Podcast Summary: How I Invest with David Weisburd
Episode 268: Inside LP Psychology: How Great GPs Raise Capital in 2025
Guest: Alex (Senior Managing Director, Evercore, Head of Americas for Private Funds Group)
Host: David Weisburd
Date: December 23, 2025
Overview
This episode delves into the psychology and process behind raising capital as a General Partner (GP) in the private funds space, especially focusing on how top GPs successfully differentiate themselves and drive momentum in challenging fundraising environments. David and Alex explore the mindset of Limited Partners (LPs), the critical importance of the first fund close, strategic narrative building, market trends in Q4 2025, and the nuanced art of relationship-building and credibility in fundraising.
Key Discussion Points & Insights
1. Alex's Role and Evercore's Value Add
- Alex leads Evercore’s Private Funds Group in the Americas, advising GPs on competitive positioning, narrative, and capital raise execution.
- The focus is on helping GPs achieve successful, momentum-driven first closes and on crafting narratives that resonate with LPs.
- Quote:
“We advise general partners on all aspects of their competitive positioning and their go-to-market strategy and then we execute…through our global sales team.” —Alex [00:08]
2. What Sets Apart Top-Performing GPs in 2025?
- Success Factors:
- Offer something the market wants.
- Nail the narrative of differentiation and value-add for LPs.
- Anchor momentum with early, credible support (usually by engaging and securing existing LPs early).

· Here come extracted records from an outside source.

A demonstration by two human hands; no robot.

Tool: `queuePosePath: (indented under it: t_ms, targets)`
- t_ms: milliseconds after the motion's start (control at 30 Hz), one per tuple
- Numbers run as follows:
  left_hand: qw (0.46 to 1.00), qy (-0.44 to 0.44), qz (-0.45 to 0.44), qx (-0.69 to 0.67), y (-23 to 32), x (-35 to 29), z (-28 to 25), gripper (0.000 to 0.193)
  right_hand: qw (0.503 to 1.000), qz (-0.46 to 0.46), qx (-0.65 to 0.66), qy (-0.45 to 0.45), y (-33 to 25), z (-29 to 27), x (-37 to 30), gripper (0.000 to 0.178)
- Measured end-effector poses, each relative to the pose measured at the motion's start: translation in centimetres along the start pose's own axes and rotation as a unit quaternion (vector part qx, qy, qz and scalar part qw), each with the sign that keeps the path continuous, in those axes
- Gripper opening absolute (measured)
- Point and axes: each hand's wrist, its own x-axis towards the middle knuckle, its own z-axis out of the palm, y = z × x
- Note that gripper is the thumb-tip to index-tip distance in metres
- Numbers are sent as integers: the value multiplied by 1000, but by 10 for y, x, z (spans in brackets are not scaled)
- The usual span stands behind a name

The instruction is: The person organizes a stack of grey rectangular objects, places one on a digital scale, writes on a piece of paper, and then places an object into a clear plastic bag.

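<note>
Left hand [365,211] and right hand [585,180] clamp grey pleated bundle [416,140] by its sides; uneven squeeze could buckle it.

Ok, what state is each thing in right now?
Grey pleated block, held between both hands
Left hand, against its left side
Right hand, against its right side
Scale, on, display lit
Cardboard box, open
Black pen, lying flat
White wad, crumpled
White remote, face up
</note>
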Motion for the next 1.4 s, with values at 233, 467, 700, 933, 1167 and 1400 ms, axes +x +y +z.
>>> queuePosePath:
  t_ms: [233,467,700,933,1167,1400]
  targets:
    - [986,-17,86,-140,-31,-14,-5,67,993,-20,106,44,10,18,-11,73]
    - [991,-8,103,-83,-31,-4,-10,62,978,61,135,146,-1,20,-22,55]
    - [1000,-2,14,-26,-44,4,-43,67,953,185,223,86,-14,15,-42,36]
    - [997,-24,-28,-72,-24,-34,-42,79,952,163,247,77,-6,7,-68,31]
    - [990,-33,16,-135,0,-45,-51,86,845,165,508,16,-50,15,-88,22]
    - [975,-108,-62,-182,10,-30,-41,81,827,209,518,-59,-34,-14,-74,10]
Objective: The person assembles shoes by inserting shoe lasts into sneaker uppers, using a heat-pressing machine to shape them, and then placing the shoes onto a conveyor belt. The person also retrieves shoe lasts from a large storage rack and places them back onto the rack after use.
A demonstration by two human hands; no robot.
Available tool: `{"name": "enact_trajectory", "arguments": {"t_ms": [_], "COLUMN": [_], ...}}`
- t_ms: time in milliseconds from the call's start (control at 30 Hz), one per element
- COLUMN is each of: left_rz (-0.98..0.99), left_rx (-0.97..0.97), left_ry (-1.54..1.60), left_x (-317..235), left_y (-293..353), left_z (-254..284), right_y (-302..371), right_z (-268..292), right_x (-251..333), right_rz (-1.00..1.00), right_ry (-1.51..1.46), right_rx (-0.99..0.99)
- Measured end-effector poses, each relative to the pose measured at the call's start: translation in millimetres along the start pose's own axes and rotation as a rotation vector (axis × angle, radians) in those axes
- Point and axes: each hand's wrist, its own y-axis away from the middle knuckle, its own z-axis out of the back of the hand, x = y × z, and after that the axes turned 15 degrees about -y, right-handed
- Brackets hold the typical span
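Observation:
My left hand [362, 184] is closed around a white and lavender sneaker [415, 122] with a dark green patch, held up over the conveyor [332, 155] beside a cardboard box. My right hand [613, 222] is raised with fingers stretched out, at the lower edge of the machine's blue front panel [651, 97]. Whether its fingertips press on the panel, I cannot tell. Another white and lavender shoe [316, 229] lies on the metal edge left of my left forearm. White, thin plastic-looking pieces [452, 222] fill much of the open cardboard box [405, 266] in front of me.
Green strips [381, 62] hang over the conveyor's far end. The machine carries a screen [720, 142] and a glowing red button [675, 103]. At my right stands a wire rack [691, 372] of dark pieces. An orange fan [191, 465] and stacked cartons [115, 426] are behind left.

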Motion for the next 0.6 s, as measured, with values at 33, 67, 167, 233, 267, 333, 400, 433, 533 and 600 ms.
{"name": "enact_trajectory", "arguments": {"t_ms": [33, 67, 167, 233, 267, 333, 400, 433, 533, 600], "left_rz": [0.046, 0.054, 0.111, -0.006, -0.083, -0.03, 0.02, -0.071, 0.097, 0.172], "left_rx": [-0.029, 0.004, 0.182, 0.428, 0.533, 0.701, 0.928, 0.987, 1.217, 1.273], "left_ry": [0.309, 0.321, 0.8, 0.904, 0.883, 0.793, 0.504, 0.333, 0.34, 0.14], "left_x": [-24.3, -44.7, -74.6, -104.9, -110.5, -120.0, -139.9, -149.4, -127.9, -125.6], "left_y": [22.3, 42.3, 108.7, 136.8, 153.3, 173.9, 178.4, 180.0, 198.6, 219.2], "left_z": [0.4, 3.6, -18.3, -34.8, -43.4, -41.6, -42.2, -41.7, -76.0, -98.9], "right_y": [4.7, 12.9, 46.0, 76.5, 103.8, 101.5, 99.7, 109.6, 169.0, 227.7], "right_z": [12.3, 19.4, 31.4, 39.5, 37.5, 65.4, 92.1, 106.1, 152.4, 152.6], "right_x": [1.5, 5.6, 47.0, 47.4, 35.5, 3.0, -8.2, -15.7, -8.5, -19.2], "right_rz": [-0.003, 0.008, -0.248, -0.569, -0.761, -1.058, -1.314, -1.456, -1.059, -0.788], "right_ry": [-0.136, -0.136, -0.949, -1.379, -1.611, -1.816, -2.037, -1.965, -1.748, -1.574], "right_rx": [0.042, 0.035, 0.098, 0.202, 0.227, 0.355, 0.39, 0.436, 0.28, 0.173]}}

- The best raises are those achieving 60–70% of the target in the first close, fueling the momentum and generating FOMO (Fear of Missing Out) among other LPs.
- Quote:
“Your whole process should really be engineered around achieving a really successful first close... It’s a lack of momentum that is the killer in fundraising.” —Alex [01:49] - Early momentum is crucial, but LPs typically lack financial incentives to rush in unless there is credible demand-signal or scarcity value.
- Quote:
“Figuring out, through a bit of art and science, how to get people in early is going to really dictate your velocity, your time in market, and have a pretty meaningful impact on your end result.” —Alex [02:47]
3. Tactics for Driving a Strong First Close
- Preparation: Run a smart process, validate strengths and weaknesses via third-party or LP feedback, and build the narrative accordingly.
- Bear-Hug Existing LPs: Don’t assume their commitment; verify and build the bedrock by clear, proactive communication.
- Credibility: Communicate to prospective LPs that the fund will move fast—credibility comes from past successful processes. Co-investments or similar carrots can be effective for some LPs.
- Quote:
“The market has seen us at Evercore work on a number of oversubscribed processes. So when we go to investors and tell them...there is really strong demand...you should be in the first close because that’s going to be the best possible way to protect your allocation.” —Alex [05:29]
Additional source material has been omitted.